Exercise description
Beginning at the line containing "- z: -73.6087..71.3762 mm" in the material below and ending at the line containing "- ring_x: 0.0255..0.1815", return each line exactly and add nothing.

[Provided data]

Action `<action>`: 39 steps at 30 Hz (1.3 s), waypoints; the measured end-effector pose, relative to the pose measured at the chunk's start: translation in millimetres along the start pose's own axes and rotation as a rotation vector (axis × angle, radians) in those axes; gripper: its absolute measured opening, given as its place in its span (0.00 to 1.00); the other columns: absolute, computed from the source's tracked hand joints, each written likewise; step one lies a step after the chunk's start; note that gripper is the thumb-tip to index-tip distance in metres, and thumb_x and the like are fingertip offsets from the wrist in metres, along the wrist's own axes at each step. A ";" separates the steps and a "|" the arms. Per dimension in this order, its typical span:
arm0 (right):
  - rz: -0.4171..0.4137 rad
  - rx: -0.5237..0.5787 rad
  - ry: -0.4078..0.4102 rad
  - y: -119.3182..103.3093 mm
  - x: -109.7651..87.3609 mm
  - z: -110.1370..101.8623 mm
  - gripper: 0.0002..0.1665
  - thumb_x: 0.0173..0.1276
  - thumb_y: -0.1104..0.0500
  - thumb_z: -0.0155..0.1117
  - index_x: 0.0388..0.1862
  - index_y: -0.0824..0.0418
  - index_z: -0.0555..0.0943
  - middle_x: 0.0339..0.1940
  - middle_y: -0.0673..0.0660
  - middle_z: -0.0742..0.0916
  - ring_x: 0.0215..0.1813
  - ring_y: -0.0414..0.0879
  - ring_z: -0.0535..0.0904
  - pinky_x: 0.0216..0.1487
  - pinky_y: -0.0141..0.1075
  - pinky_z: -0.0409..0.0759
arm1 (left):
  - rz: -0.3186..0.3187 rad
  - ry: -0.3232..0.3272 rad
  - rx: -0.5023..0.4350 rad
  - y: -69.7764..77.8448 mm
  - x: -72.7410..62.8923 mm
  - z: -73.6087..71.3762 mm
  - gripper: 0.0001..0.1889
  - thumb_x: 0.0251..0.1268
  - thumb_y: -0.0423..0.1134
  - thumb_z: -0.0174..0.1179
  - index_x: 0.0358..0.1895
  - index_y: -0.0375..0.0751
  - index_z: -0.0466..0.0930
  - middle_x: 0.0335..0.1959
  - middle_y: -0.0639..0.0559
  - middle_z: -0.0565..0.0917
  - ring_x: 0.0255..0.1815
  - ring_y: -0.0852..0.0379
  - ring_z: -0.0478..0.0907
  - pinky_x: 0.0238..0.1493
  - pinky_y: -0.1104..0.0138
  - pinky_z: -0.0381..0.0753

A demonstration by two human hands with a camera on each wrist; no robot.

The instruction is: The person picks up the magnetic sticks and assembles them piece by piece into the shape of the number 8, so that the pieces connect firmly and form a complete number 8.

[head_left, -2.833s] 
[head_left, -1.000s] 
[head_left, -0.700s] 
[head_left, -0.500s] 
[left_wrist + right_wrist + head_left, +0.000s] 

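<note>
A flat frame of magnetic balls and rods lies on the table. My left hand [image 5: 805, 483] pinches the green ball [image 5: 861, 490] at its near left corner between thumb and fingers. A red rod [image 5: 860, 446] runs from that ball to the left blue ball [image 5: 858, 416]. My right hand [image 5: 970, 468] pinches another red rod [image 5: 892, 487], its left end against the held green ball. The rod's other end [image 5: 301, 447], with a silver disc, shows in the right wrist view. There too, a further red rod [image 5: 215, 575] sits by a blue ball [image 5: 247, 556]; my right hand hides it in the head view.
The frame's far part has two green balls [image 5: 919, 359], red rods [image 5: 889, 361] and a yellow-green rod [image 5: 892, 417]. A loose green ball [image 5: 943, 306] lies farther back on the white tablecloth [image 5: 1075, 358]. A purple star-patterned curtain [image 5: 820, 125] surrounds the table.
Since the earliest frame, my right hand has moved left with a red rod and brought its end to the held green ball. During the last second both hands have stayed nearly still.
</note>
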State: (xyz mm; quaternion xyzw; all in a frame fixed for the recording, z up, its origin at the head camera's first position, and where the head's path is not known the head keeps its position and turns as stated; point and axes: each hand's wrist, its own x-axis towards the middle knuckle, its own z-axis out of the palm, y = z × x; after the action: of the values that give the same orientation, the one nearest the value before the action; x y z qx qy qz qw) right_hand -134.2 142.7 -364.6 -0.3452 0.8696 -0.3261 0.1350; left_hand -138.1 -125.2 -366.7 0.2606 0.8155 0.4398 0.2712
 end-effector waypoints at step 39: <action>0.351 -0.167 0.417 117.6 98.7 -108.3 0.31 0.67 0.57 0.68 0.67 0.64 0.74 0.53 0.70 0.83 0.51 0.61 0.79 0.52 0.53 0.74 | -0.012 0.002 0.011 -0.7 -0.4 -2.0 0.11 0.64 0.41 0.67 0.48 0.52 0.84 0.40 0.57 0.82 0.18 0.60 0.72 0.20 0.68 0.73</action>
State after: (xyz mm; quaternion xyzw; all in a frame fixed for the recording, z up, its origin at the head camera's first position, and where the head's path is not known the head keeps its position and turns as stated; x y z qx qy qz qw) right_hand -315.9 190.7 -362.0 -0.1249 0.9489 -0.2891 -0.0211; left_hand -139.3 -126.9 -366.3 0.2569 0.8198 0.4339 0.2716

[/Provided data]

Written answer
  - z: -73.6087..71.3762 mm
  - gripper: 0.0001..0.1889
  - thumb_x: 0.0251..0.1268
  - thumb_y: -0.0423..0.1134
  - thumb_z: -0.0174..0.1179
  - index_x: 0.0358..0.1895
  - index_y: -0.0375..0.0751
  - index_z: -0.0466..0.0930
  - middle_x: 0.0335..0.1959
  - middle_y: -0.0639..0.0559
  - middle_z: -0.0565..0.0917
  - ring_x: 0.0255..0.1815

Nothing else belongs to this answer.